PostGIS – Query for Selecting Number of Points per Polygon and Year

optimizationpoint-in-polygonpostgispostgresqlsql

I have two tables in a PostGIS database:

rides, containing about 3 million datasets:

ride_uid (unique integer)
start_geom (point geometry with index in 4326)
end_geom (point geometry with index in 4326)
start_date_year (integer)
end_date_year (integer)
a lot more stuff

This rides table also has some invalid geometries in it, namely NULL values in start_geom or end_geom or non-valid geometries laying somewhere near north pole or sahara dessert. So I'd check for that using where ST_Within(st.start_geom,ST_MakeEnvelope(5, 35, 20, 55, 4326)) to prevent a reprojection error.

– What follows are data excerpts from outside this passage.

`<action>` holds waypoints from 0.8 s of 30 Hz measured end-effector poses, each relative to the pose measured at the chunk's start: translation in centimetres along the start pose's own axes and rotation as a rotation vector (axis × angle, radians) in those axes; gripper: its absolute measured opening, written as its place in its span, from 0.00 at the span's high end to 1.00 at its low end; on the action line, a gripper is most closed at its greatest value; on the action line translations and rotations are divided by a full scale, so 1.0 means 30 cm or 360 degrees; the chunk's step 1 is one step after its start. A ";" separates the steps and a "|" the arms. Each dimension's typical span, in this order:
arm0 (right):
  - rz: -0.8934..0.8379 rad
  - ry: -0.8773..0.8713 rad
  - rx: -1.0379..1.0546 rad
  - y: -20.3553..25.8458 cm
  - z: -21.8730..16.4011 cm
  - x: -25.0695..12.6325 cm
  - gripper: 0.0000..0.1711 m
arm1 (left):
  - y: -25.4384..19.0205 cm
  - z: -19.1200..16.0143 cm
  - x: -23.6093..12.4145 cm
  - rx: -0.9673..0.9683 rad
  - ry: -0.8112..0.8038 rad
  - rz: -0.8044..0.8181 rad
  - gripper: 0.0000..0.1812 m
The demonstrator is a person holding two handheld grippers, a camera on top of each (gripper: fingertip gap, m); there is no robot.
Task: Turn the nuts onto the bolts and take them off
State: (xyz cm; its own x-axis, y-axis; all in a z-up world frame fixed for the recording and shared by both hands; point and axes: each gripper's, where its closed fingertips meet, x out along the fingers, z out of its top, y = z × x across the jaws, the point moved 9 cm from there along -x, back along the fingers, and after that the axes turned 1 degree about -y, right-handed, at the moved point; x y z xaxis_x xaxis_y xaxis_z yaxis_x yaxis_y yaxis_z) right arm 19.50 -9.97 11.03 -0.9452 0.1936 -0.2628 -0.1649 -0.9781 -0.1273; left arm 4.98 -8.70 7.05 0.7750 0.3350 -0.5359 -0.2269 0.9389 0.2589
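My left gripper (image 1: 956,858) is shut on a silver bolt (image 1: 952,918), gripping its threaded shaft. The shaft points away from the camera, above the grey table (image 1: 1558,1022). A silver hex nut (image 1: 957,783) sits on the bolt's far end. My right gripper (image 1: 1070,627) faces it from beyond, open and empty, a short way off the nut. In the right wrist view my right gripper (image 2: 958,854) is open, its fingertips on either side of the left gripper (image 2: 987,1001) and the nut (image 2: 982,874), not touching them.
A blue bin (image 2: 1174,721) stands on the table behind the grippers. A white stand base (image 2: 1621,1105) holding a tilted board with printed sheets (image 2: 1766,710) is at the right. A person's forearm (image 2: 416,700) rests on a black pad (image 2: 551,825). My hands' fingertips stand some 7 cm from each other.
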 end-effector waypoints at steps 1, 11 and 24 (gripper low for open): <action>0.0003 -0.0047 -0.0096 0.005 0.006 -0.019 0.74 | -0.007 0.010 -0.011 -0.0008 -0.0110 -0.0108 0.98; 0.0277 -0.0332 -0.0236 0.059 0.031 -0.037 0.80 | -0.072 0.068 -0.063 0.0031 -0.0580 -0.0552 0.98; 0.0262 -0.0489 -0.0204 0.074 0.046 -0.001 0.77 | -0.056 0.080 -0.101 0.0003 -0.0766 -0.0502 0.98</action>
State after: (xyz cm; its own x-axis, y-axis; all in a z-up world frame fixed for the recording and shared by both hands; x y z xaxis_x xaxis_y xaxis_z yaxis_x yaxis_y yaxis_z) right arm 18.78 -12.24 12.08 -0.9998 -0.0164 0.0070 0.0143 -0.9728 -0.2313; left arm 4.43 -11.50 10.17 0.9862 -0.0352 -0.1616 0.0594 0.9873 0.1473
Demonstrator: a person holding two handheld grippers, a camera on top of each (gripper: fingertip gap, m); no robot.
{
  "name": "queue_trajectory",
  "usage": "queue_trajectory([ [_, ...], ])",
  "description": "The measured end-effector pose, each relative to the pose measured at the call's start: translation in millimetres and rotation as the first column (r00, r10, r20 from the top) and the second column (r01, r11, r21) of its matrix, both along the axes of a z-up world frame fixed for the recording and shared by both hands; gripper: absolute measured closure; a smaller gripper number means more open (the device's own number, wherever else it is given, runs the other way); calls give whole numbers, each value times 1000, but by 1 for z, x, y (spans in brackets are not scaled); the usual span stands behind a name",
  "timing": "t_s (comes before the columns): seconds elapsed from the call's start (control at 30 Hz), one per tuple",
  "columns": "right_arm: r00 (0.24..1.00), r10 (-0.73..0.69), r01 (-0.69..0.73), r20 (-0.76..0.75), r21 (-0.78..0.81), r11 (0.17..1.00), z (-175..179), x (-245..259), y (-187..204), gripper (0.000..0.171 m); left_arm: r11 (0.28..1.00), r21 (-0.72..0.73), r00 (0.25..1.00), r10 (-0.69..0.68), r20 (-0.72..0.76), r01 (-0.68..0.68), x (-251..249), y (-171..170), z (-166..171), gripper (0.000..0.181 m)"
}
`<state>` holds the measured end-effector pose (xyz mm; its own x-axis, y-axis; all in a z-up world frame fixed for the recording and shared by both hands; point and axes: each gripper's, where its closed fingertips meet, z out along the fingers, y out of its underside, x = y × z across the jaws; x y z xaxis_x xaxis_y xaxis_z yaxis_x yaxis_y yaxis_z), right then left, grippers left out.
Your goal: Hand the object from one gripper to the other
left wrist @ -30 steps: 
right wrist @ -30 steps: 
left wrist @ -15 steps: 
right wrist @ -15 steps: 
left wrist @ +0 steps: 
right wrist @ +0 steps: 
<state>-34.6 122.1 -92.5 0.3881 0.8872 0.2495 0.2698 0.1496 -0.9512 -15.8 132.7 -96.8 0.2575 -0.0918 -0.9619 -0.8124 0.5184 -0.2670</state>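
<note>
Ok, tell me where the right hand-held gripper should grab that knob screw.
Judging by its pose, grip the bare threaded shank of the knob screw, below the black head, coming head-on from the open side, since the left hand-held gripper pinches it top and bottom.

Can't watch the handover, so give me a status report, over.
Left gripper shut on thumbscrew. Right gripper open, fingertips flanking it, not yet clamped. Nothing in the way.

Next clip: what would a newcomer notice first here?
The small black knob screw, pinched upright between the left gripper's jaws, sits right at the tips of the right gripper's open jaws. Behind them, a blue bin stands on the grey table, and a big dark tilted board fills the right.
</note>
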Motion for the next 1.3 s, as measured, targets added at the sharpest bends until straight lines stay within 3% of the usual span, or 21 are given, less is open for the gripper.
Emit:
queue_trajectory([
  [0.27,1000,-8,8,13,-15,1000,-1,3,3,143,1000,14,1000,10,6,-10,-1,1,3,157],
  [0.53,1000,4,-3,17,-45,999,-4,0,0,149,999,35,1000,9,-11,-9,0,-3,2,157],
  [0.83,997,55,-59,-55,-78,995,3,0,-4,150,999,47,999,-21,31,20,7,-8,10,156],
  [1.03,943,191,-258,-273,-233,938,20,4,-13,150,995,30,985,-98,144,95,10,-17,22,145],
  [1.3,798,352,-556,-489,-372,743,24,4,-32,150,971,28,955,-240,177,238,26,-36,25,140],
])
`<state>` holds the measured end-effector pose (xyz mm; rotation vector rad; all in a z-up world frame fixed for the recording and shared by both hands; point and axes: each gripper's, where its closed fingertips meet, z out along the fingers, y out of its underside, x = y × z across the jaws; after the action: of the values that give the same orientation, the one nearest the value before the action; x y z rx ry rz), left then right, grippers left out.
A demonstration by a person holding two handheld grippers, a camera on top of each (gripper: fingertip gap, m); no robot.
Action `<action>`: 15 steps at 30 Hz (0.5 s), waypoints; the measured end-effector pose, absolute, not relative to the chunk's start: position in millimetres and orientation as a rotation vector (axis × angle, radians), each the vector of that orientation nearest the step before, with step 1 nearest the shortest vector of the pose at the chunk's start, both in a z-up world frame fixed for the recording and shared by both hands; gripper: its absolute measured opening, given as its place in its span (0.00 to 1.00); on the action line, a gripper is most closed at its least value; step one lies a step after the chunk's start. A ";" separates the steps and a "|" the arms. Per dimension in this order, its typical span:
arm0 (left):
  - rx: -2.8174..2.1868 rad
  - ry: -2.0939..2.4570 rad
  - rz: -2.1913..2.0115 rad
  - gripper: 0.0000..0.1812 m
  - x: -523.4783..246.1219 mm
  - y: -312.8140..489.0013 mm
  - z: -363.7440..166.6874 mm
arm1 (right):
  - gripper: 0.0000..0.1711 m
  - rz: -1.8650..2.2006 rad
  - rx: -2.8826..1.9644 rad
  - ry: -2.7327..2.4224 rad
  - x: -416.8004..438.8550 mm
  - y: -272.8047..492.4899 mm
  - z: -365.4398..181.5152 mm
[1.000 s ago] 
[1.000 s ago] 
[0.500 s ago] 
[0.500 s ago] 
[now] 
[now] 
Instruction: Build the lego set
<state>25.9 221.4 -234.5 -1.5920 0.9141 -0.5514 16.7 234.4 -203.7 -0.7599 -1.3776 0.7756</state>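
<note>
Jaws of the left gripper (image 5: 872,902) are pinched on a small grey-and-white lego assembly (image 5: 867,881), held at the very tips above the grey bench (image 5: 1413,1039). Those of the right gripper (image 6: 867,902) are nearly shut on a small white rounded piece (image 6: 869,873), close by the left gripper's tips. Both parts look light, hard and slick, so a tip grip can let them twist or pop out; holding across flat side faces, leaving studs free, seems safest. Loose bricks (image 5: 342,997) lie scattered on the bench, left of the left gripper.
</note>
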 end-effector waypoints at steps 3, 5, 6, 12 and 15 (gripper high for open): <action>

polygons, containing about 30 datasets:

uid_key (string)
name (string)
geometry (multipolygons with index in 25832)
a lot more stuff

I want to figure out the start's and end's for all polygon's and a given range of years. I also want to consider 0 rides in a year/polygon. E.g. as result:

PolygonUID	Year	N_Starts	N_Ends
A	2015	55	33
A	2016	0	22
A	2017	1001	0
B	2015	63	12
B	2016	10	666
B	2017	0	0

I am struggling to find an efficient query to achieve my goal in one go. This is what I got so far; It returns my desired result for only starts or only ends in about ~4-5 minutes (which is acceptable).

select
hlpr.uid_key,
hlpr.name,
hlpr.y,
coalesce(count(s.ride_uid),0) as cnt_start --,
--coalesce(count(e.ride_uid),0) as cnt_end -- takes forever with this at the same time
from
(
    select
    poly.uid_key,
    poly.name,
    cal.y,
    poly.geom
    from schema_b.polygons as poly
    cross join
        (
            select cast(generate_series(2015,2021) as integer) as y
        ) as cal
) as hlpr

left join
(
    select
    st.ride_uid,
    st.start_date_year,
    st.start_geom,
    pol.uid_key
    from schema_a.rides as st
    left join
    (
        select
        uid_key,
        geom
        from schema_b.polygons
    ) as pol
    on ST_Intersects(ST_Transform(st.start_geom,25832),pol.geom)
    where ST_Within(st.start_geom,ST_MakeEnvelope(5, 35, 20, 55, 4326))
) as s
on s.start_date_year = hlpr.y and s.uid_key = hlpr.uid_key

-- takes forever with this:
/*
left join
(
    select
    en.ride_uid,
    en.end_date_year,
    en.end_geom,
    pol.uid_key
    from schema_a.rides as en
    left join
    (
        select
        uid_key,
        geom
        from schema_b.polygons
    ) as pol
    on ST_Intersects(ST_Transform(en.end_geom,25832),pol.geom)
    where ST_Within(en.end_geom,ST_MakeEnvelope(5, 35, 20, 55, 4326))
) as e
on e.end_date_year = hlpr.y and e.uid_key = hlpr.uid_key
*/

group by
hlpr.uid_key,
hlpr.name,
hlpr.y

order by
hlpr.uid_key,
hlpr.y

Can I optimize this query somehow to get my desired result faster in one go? Or is this an unusual approach that should be avoided at all and instead only one count be done per query and the results merged manually afterwards?

Best Answer

Rather than a series of set-wise JOINs (that necessarily creates extremely inefficient cartesian products), use a correlated expression during a traversal of your polygons table - that way you can fully benefit from indexes on both rides.start_geom & rides.end_geom.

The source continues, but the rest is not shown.